Há de se destacar como outro aspecto distintivo da obra um certo determinismo geográfico, de resto não incomum dentre as reflexões sobre o problema do Brasil em fins do XIX e início do XX. Assim, se explicou a ocupação territorial e as razões mesmo de revoltas. Por exemplo, explica-se o ciclo da Borracha no norte (1879-1912), constituindo a opulência da cidade de Manaus, entre outros pela grave seca do Ceará em fins do século XIX pavimentando a migração; as correntes de vento explicam em grande medida os contatos marítimos dentre as regiões com destaque do Rio São Francisco, do Rio Amazonas e do Paraná na difusão do povoamento; ou até a explicação de Canudos a partir das condições geo-climáticas do sertão além do contexto de religiosidade local, não se podendo falar que o movimento de Antônio Conselheiro era uma ação política consciente de restituição da Monarquia. Mesmo a vinda de imigrantes europeus em substituição à mão de obra negra envolve aspectos climáticos: os imigrantes preferem o clima mais ameno da região meridional, o que explica os graves problemas econômicos enfrentados pelas províncias do norte em face das paulatinas leis de restrição/abolição da escravatura – abolição do tráfico em 1850, lei do ventre livre (1871), lei dos sexagenários (1885) e a abolição da escravidão em 1888.
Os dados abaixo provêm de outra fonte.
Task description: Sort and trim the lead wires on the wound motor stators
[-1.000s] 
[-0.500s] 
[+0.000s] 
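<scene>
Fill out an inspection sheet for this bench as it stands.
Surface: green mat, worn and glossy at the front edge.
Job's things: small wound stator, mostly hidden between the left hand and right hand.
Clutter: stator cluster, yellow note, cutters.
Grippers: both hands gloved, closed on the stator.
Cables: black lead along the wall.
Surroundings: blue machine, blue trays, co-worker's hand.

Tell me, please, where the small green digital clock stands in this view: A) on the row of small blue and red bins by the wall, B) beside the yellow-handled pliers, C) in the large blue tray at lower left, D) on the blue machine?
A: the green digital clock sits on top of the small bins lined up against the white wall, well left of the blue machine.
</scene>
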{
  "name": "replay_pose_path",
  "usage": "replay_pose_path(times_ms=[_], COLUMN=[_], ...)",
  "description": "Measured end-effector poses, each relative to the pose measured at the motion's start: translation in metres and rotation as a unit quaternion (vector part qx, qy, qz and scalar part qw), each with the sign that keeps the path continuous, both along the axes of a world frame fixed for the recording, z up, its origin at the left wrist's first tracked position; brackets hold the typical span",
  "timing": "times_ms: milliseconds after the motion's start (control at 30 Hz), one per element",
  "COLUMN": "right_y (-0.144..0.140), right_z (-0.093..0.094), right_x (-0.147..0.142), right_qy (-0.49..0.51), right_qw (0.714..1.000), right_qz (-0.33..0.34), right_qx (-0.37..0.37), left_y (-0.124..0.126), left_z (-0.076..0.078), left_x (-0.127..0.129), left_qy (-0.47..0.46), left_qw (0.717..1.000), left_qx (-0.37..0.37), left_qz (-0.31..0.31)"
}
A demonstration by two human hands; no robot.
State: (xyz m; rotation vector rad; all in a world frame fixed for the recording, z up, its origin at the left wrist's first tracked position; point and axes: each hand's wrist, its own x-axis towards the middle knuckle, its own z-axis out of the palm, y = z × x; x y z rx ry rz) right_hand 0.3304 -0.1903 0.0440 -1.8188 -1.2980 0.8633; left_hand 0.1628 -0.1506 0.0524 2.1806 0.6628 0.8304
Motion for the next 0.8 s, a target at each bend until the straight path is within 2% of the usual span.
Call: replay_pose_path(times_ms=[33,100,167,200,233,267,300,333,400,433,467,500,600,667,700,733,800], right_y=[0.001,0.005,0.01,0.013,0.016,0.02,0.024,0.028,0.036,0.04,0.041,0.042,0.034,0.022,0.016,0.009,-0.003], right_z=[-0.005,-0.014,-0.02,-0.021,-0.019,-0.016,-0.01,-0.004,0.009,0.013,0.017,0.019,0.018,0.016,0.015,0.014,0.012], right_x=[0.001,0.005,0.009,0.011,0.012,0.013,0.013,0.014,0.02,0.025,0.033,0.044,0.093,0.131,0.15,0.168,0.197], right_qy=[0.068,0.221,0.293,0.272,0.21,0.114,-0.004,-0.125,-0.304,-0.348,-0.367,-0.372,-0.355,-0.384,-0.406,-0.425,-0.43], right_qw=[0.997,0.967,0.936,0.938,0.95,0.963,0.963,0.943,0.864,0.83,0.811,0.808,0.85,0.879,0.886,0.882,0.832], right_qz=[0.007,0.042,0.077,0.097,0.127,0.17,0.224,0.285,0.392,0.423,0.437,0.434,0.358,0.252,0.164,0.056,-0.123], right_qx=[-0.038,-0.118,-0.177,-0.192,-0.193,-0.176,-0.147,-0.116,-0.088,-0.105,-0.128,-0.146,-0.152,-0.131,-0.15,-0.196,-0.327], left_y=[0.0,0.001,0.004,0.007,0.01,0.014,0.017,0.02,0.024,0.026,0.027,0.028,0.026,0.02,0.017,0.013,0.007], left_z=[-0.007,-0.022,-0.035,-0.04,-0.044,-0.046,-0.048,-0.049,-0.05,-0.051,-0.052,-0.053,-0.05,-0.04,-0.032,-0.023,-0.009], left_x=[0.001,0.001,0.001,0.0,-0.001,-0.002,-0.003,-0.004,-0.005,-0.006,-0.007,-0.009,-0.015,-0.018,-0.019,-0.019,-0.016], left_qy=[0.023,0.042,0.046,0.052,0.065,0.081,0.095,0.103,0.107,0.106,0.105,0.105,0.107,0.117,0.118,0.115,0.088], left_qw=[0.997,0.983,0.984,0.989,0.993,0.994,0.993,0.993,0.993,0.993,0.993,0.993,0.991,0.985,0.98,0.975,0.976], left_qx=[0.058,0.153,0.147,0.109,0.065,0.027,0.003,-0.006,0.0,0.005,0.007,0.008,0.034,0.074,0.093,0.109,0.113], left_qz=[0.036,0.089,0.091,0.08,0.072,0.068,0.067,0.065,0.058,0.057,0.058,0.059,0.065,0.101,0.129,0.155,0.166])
Como se sabe o problema da escravidão e o seu questionamento é um problema político pelo qual se debatem conservadores, liberais, proprietários  rurais e mesmo militares ao longo do século XIX. Em 1831 com a primeira lei formal de abolição do tráfico, informa Calmon, os Brasileiros se habituam com a ideia de que um dia não haverá mais escravos. A mocidade acadêmica, influenciada por pensadores franceses e pela experiência norte americana que através de Guerra Civil conquistou a abolição, representaria uma vanguarda daquele movimento. Luiz Gama e J. Patrocínio os elementos negros à frente dos abolicionistas. Esta mudança de mentalidade é revelada pelas práticas de alforria – entre 1872 e 1876 houve 3000 libertações espontâneas; a província do Ceará promove a abolição da escravatura já em 1884; criam-se caixas para doação com o intuito de alforriar escravos; até a libertação plena dos cativos quando o Barão de Cotegipe  alertara de forma profética a Princesa Isabel: “Vossa Alteza ganhou a partida mas perdeu o trono”.

A civilização brasileira é obra de cerca de 300 páginas que percorre 300 anos de Brasil Colonial, da Independência, do 1º reinado, das Regências,  do 2º Reinado,  da Proclamação da República até o 2º mandato de Rodrigues Alves. Há para o leitor uma perspectiva ampla e sintética da história do Brasil em contraponto à certa tendência das pesquisas historiográficas em nível acadêmico de se reduzir o objeto de estudo a períodos relativamente curtos aduzindo problemas bastante específicos, como “A história da culinária na Província de Rio de Janeiro entre 1808-1821”, a título de exemplo. Se estas pesquisas mais específicas ganham por um lado em profundidade, perdem por outro lado em envergadura, sendo necessários os relatos panorâmicos e extensos da história de modo a melhor sugerir, aqui, o sentido histórico da “civilização brasileira”.  É uma obra que vale a pena ser conhecido por tal visão panorâmica, além da riqueza de informações a partir de fontes primárias. A síntese a que Pedro Calmon chega após percorrer 4 séculos da história brasileira é do desenvolvimento combinado com pendências, uma espécie de história inconclusa:

“Constituímos um êxito positivo, em todos os domínios da atividade do povo. Entretanto ainda nos sobrava a impressão de que tudo estava por fazer – tão grande é o âmbito geográfico desta civilização que apenas esboçou as suas tendências ou diferenciou a sua fisionomia”!




[1] Produziu-se em poucos anos obras de alto interesse para a historiografia brasileira num sentido de, através do olhar sobre o passado do país, constituir os elementos que informam a nacionalidade. As obras mais importantes são: “Casa Grande e Senzala” (1933) de Gilberto Freire, “Evolução Política do Brasil” (1933) de Caio Prado Jr., “Raízes do Brasil” (1936) de Sérgio Buarque de Holanda e “História Econômica do Brasil” (1936) de Roberto S.